Да и как не упомянуть о нем, если в способе его преодоления проявилась натура нашего героя? Томас Манн не покончил с собой. «Нет, можешь быть совершенно спокоен и с легким сердцем ехать в Италию, — пишет он Генриху в начале марта, — пока я не собираюсь делать «глупостей». В «Будденброках» есть одно хорошее место: когда приходит известие, что застрелился разорившийся помещик-дворянин, и Томас Будденброк, со смесью задумчивости, насмешки, зависти и презренья говорит себе: «Да, да, такой рыцарь!» Это очень характерно, и не только для Томаса Будденброка, и должно тебя пока что вполне успокоить». Разрешение кризиса нельзя объяснить просто тем, что к тому времени уже успел прийти благоприятный ответ Фишера.

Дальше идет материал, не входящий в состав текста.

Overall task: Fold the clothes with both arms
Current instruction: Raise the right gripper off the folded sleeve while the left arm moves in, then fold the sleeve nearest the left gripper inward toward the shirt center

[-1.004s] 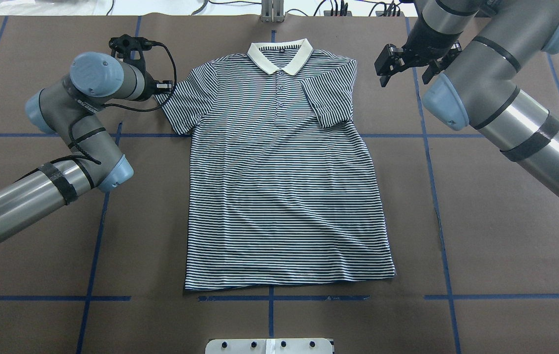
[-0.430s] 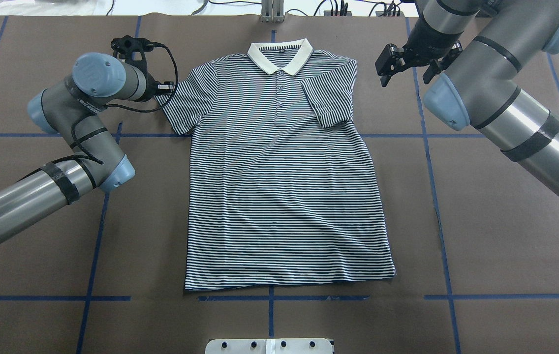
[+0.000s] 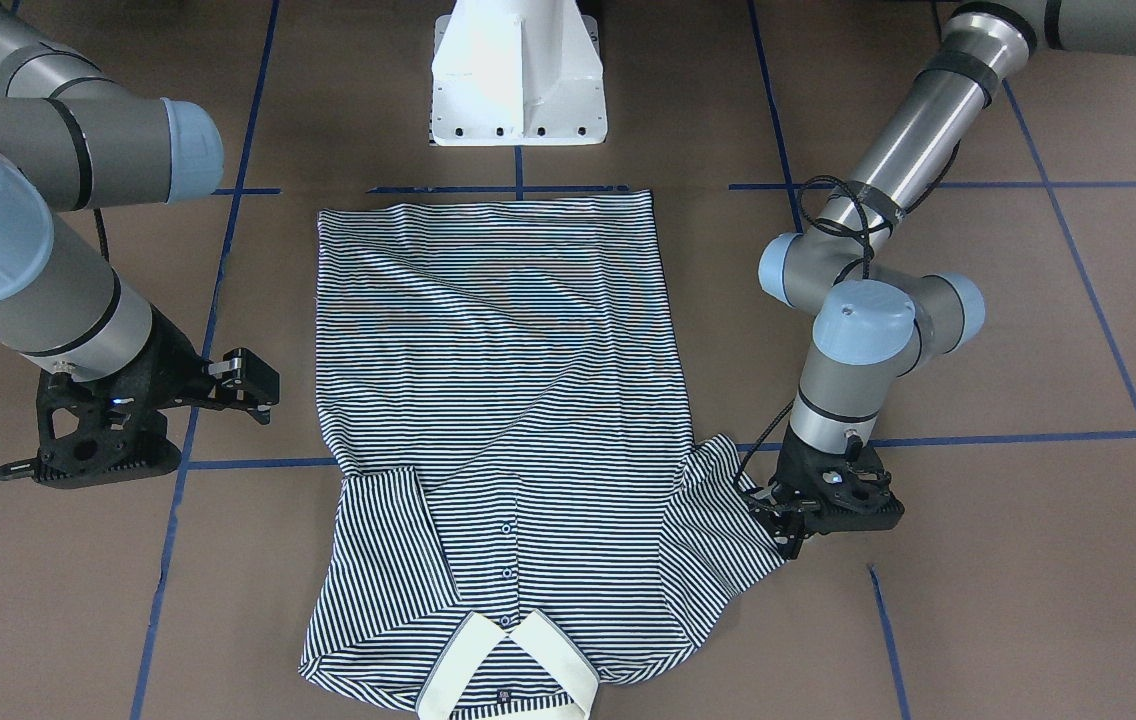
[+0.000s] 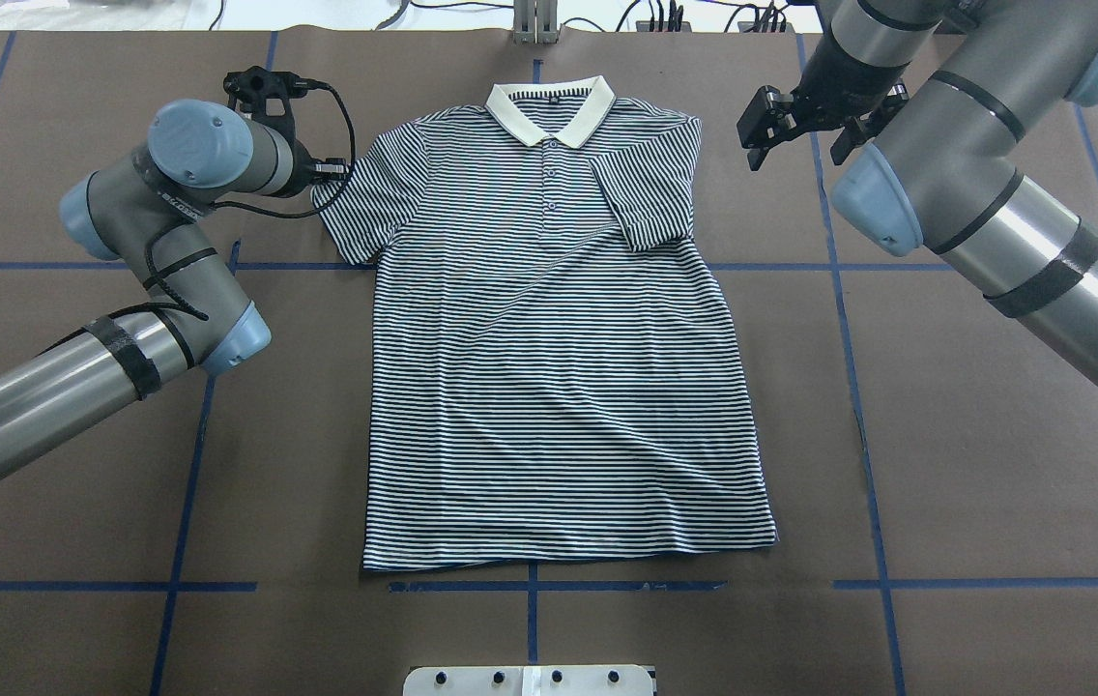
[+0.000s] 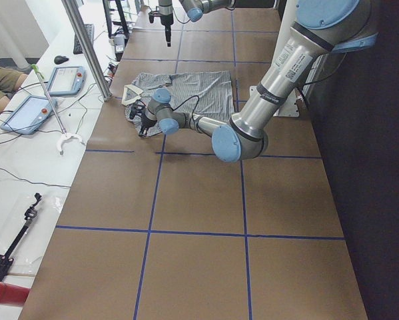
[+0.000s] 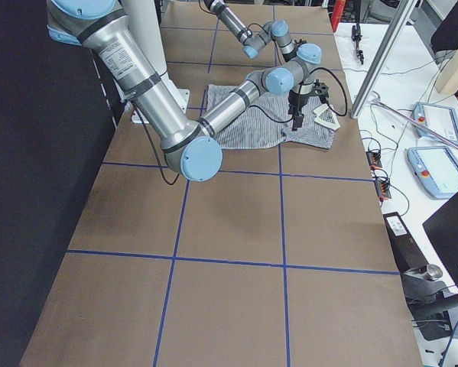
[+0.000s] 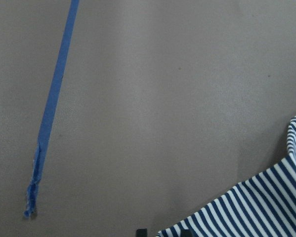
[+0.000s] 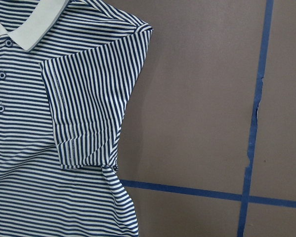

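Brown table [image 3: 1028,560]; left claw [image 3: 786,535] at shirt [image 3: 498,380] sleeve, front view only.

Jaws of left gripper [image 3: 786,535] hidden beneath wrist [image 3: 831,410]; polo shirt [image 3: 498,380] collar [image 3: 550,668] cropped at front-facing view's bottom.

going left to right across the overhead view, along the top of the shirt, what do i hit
left arm, jaws at the sleeve edge → spread-out sleeve → cream collar → folded-in sleeve → bare brown table → right arm, jaws leading
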Controlling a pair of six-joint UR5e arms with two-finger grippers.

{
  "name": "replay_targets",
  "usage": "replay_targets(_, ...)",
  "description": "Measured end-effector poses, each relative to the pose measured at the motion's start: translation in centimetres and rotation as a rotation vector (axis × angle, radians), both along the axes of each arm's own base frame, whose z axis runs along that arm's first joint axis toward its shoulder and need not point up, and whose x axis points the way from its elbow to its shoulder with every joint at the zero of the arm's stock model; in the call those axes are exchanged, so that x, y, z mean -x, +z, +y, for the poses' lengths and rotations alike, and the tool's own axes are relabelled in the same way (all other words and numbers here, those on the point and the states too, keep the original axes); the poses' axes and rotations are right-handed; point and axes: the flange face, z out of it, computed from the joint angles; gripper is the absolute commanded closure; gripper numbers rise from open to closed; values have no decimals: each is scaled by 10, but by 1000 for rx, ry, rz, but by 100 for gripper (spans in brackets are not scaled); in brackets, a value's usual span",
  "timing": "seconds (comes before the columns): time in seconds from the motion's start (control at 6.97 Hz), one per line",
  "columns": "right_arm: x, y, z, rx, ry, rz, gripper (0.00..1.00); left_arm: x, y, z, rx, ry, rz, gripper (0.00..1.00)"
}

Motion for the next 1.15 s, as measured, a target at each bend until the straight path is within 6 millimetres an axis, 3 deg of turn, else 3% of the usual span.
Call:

Конечно, он обрадовал и окрылил молодого писателя, но приведенные строки говорят не о внезапной перемене настроения, а о природной внутренней сопротивляемости идее безответственного бегства от обязательств перед жизнью. Одно дело — сомневаться в себе и в этической доброкачественности своего призвания, другое дело — махнуть на него рукой, перестать писать. Найдись у него сила убить в себе художника, такое разочарование в литературе, чего доброго, и привело бы его к физическому самоубийству. Талант оказался сильнее этих сомнений. Переплавив их опять-таки в «литературу», Томас Манн спасся от творческой и, возможно, даже от физической смерти.